# Source data
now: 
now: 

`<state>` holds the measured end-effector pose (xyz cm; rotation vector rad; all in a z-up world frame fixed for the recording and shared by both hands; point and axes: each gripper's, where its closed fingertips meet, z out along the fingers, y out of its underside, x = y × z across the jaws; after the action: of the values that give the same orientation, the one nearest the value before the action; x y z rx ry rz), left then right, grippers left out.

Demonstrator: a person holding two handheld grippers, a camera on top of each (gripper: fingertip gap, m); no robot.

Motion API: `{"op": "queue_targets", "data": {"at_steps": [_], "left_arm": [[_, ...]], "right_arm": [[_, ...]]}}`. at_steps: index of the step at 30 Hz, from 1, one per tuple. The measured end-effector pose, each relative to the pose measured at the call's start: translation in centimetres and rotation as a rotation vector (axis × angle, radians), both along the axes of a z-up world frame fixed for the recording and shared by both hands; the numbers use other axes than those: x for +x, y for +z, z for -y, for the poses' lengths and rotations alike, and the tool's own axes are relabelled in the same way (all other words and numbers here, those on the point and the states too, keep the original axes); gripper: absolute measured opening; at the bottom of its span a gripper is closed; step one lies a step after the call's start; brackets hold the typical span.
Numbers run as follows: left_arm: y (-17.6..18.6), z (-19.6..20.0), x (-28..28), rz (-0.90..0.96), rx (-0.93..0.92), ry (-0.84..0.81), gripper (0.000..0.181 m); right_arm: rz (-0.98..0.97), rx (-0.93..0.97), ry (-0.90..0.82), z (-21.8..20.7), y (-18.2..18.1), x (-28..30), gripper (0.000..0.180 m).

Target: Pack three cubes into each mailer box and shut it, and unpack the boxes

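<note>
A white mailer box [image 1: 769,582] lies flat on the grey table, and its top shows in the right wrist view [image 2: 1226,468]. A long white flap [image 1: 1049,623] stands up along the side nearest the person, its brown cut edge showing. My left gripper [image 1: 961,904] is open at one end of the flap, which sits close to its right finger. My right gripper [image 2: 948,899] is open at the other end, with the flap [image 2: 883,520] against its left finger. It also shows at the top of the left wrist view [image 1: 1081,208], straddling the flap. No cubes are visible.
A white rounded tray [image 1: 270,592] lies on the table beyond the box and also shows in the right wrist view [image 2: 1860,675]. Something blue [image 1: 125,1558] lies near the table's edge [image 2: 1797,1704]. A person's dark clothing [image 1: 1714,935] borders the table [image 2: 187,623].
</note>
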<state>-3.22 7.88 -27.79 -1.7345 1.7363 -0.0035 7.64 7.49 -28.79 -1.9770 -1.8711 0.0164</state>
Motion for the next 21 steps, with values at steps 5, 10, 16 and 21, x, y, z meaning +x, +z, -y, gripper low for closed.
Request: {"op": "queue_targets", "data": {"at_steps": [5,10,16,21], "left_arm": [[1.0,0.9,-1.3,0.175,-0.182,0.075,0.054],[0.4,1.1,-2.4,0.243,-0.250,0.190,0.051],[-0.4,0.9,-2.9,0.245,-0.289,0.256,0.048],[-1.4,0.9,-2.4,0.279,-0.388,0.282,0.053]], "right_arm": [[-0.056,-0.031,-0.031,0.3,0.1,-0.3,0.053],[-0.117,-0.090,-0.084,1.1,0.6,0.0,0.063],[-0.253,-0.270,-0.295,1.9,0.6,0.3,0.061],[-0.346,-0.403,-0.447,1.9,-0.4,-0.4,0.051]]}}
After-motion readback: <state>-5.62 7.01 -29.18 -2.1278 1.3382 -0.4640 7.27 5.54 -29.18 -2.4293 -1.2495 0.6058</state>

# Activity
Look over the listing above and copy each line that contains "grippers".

# Result
`<state>` holds the measured end-effector pose (xyz cm; rotation vector rad; all in a z-up world frame fixed for the recording and shared by both hands; point and axes: each gripper's, where its closed fingertips meet, z out along the fingers, y out of its underside, x = y × z across the jaws; after the action: of the values that give the same orientation, the one nearest the value before the action; x y z rx ry rz), left then right, grippers left out.
Demonstrator: a person holding two handheld grippers, a camera on top of each (gripper: fingertip gap, m); no robot.

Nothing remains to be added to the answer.